* _Problem requirements_
Could you transcribe exactly the lines below, from the line with "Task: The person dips" through the line with "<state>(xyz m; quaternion", and nothing else, leaving out the pictures?

[Dataset extract — start]

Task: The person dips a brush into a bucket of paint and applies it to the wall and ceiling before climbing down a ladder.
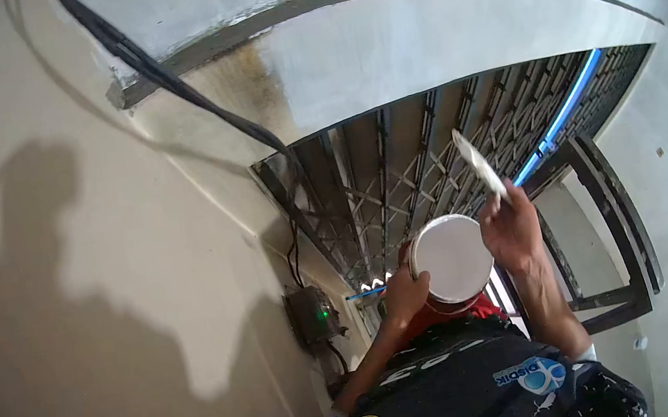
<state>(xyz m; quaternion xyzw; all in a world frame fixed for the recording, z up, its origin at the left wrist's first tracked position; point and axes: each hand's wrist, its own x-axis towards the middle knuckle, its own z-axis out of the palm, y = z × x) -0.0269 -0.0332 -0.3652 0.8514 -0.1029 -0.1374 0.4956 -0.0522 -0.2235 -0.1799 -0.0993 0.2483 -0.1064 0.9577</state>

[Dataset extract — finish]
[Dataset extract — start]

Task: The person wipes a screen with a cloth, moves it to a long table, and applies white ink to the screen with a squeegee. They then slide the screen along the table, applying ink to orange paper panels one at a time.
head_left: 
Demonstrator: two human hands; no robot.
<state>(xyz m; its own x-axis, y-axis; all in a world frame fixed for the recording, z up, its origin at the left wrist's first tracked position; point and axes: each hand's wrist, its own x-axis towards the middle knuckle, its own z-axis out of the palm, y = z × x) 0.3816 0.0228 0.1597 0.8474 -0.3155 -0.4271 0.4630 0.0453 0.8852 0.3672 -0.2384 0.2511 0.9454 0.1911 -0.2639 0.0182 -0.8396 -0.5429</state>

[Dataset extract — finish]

* _Solution_
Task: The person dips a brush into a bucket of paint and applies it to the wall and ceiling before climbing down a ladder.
<state>(xyz m; quaternion xyzw; all in a world frame fixed for the recording, z up, its origin at the left wrist's first tracked position; point and axes: each hand's wrist, its own x-axis towards the middle knuckle, its own z-axis out of the palm, y = z × x) -0.0269 -0.0332 -0.3652 0.8514 -0.1029 -0.1374 0.4956 -0.0522 -0.2235 -0.1799 -0.0993 0.2483 -0.1064 0.9577</state>

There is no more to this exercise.